Work has started to collect data directly from the 28 neuroscience treatment centres in England; the majority of centres had submitted data by the end of 2010. Furthermore, around 30% of brain tumours are now diagnosed by radiology and traditional cancer registration data collection has not had access to this information. In partnership with Cancer Research UK and the National Early Diagnosis and Intervention Initiative we are developing national systems to harvest information from Radiology Information Systems to support the brain and CNS registry.

Patient groups and all the clinical expert groups treating brain tumours are committed to the development of the new national brain tumour registry. The registry will be a national resource underpinning clinical practice, quality and research on brain, CNS, skull-base and pituitary tumours and delivering direct patient benefit.

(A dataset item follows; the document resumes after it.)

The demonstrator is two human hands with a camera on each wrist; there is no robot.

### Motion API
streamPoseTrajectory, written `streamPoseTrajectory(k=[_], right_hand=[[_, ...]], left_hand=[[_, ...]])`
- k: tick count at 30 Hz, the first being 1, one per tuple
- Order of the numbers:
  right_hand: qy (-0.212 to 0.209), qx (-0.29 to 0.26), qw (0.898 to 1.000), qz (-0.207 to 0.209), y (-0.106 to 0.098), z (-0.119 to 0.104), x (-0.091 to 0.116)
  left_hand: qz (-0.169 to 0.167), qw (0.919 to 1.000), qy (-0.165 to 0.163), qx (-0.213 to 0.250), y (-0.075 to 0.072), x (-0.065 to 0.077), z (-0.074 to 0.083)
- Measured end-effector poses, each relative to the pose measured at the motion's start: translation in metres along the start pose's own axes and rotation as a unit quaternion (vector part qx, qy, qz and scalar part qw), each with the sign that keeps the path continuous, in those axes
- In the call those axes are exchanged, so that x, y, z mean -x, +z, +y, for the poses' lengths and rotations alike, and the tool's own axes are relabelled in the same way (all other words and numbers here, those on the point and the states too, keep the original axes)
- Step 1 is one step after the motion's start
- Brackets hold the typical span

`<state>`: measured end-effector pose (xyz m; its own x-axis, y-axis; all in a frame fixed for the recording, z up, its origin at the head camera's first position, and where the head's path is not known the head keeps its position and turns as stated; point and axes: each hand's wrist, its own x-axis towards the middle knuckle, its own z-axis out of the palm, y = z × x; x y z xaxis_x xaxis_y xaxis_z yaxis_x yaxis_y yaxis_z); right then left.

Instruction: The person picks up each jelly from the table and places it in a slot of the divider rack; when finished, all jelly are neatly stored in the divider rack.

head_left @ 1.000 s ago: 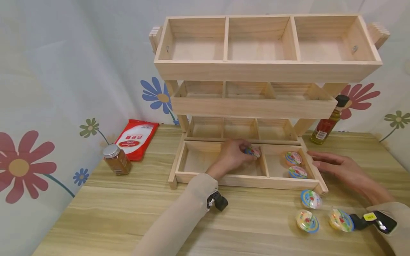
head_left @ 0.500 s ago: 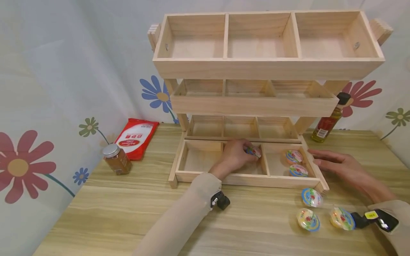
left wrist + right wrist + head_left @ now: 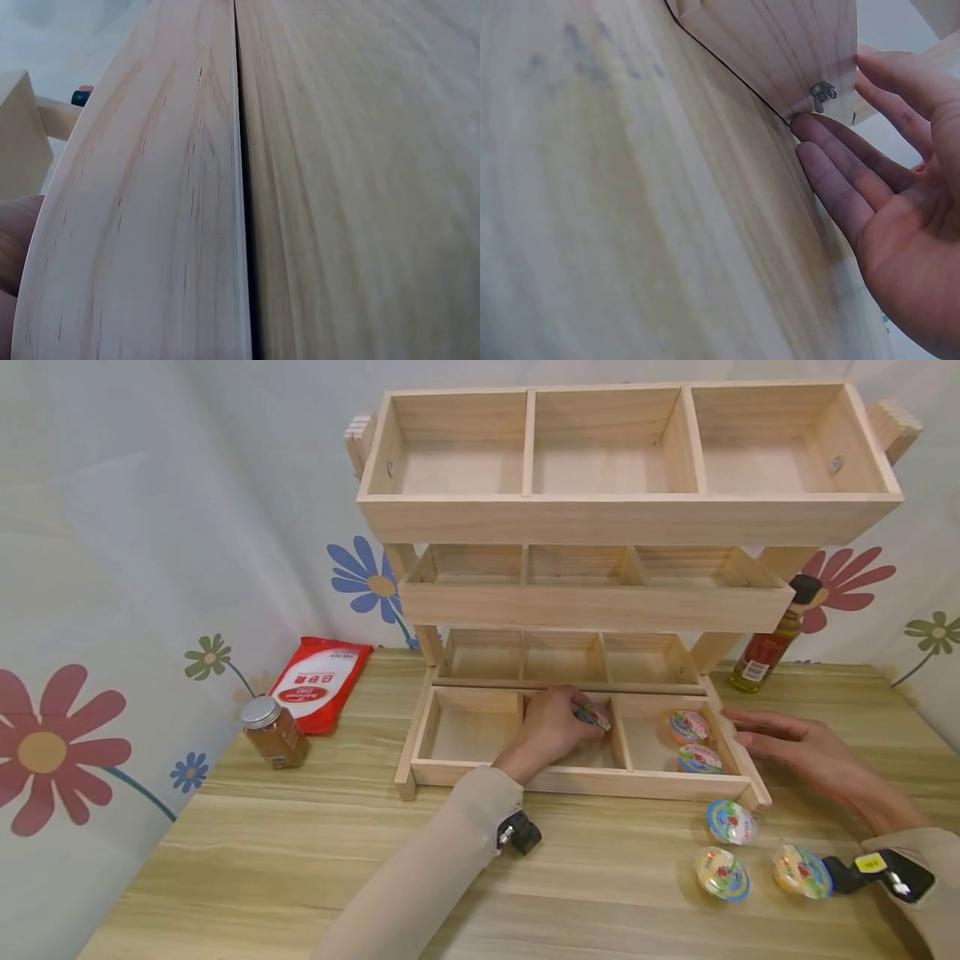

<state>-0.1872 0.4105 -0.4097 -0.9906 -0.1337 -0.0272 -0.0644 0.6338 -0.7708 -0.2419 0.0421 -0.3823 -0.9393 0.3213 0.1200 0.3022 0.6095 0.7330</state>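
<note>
My left hand reaches into the middle compartment of the wooden rack's lowest front tray and grips a jelly cup by that compartment's right divider. Its fingertips are partly hidden behind the hand. In the left wrist view the tray's front board covers most of the hand. My right hand lies along the tray's right outer side, fingers extended; in the right wrist view its fingertips are right at the side board, below a metal wing nut. Two jelly cups sit in the right compartment.
Three jelly cups lie on the table before the rack's right end. Upper rack tiers overhang the lowest tray. An oil bottle stands behind right. At left are a spice jar and a red-and-white bag.
The left hand has shifted very slightly to the right, with the jelly cup still in its grip. The right hand stays by the tray's side. The head view has tilted a little.
</note>
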Motion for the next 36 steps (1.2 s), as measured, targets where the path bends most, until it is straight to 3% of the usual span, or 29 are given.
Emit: streamPoseTrajectory(k=[12, 23, 32, 36], right_hand=[[0.006, 0.001, 1.000, -0.004, -0.001, -0.001, 0.000], [0.009, -0.001, 1.000, -0.004, 0.000, -0.001, 0.001], [0.012, 0.005, 1.000, -0.006, 0.000, -0.002, 0.002], [0.011, 0.007, 1.000, -0.005, 0.000, -0.003, 0.001]], left_hand=[[0.005, 1.0000, 0.003, -0.004, -0.003, 0.001, 0.000], [-0.012, 0.9995, -0.011, -0.028, -0.010, 0.007, 0.008], [0.007, 0.9998, 0.017, 0.007, -0.016, 0.020, 0.021], [0.010, 0.9989, 0.046, -0.006, -0.015, 0.027, 0.029]])
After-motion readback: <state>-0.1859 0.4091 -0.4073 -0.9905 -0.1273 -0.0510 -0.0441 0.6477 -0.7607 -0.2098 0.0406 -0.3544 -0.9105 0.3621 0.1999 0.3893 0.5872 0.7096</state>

[i] Malignant brain tumours are those with an ICD code C70-72, and are essentially equivalent to the tumours that have WHO grades II-IV.

[ii] Non-malignant brain tumours are those with ICD10 D32-D33, D35.2-D35.4, D42-D43, D44.3-D44.5 and broadly correspond to WHO grade I tumours.

[iii] CancerStats: Childhood Cancer - Great Britain and UK, Cancer Research UK, November 2010

[iv] Burnet NG, Jefferies SJ, Benson RJ, Hunt DP, Treasure FP. Years of life lost (YLL) from cancer is an important measure of population burden and should be considered when allocating research funds. Br J Cancer. 2005 Jan 31;92(2):241-5.

[v] Office for National Statistics and Cancer Research UK.

[vi] WHO classification of Tumours of the Central Nervous System. Eds Louis, D.N 4th Edition IARC Lyon

The National Cancer Intelligence Network (NCIN) is a UK-wide partnership operated by Public Health England. The NCIN coordinates and develops analysis and intelligence to drive improvements in prevention, standards of cancer care and clinical outcomes for cancer patients.